"Uma vez que as pessoas fazem questão de reafirmar quando é que você transicionou, colocam para a gente a pauta da transição, eu coloco sempre que é sobre percebimento. A transição é secundária quando você percebe que é a sua condição e quem é você no gênero. Então nas minhas palavras Neon Cunha é uma mulher negra, ameríndia e transgênera, na ordem de percebimento e de importância. Sou uma mulher de 51 anos tentando entender o que foi reservado para mim no mundo.
A minha mãe demorou para me dizer, mas ela sempre quis ter uma filha e hoje diz que fiz jus ao desejo dela, que foi atendida. É um processo muito importante para mim porque também tem a dor de uma outra mulher.

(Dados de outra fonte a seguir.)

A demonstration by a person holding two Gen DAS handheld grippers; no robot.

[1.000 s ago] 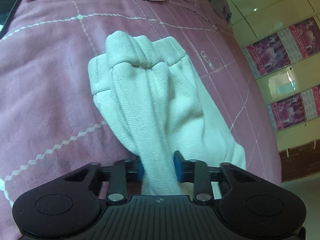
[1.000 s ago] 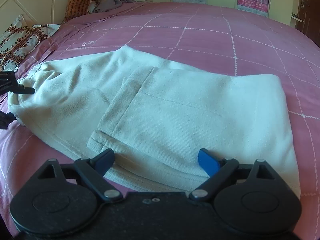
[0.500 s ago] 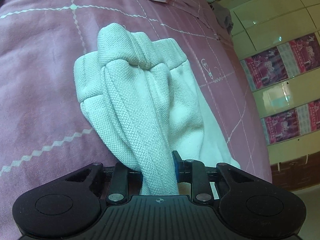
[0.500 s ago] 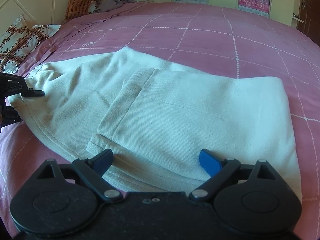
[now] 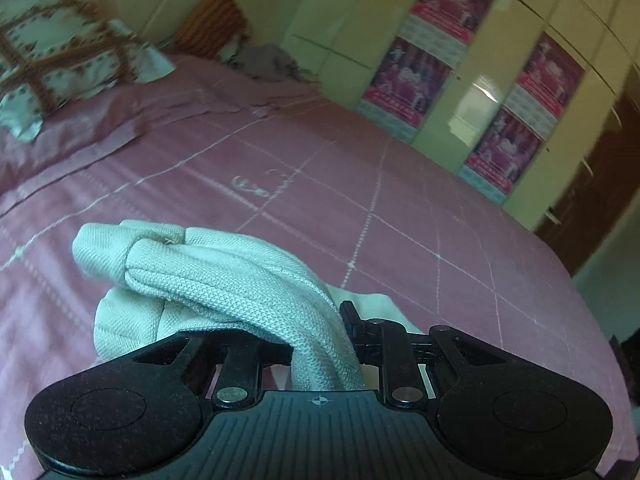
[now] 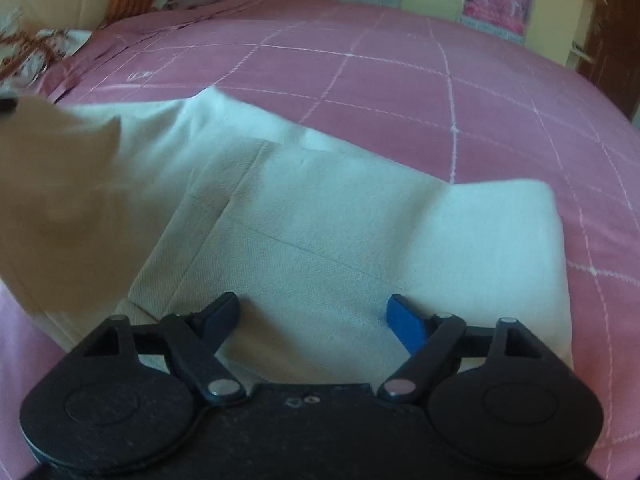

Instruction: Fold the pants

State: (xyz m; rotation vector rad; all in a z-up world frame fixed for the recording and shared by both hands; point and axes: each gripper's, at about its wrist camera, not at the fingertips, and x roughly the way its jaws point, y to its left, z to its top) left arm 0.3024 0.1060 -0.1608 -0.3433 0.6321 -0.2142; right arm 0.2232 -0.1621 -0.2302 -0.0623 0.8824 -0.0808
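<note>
The pants lie on the bed, pale cloth on a pink quilt, and they look already doubled over at least once: a flat layer with a seam sits on top of another, its far edge square and tidy at the right. So I'd say the fold is partway done, with 1 more lap under way.

The left gripper has its jaws clamped on a thick bunched end of the pants, the ribbed cloth rising in a roll out of the grip and held up off the quilt. In the right view that raised end shows as a blurred tan flap at the left, above the flat part.

The right gripper hovers low over the near edge of the flat layer, jaws wide apart, 1 blue pad showing, nothing between them. Whether it presses the cloth I cannot tell.

What seems left: carry the lifted end over onto the flat stack, lay it down, let go and smooth it. A patterned pillow lies at the head of the bed.
</note>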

Fiz também o pedido de morte assistida com 44 anos porque eu não tinha mais nada a ganhar ou a perder. É muito pesado ter que ficar o tempo todo implorando e mendigando por respeitabilidade e eu falei 'não vou esperar mais para ser reconhecida como mulher'.
Foi um processo importante porque trouxe além do autorreconhecimento, o uso da constituição e uma sentença que passou a ser citada em outros processos pela nossa luta.
Eu estava pronta mesmo. Já tinha morrido tantas outras vezes [por ter os direitos negados] e eram tão próximas e violentas as mortes das minhas iguais. Eu me recusava a ser diagnosticada com uma patologia. Aí me tornei Neon Cunha."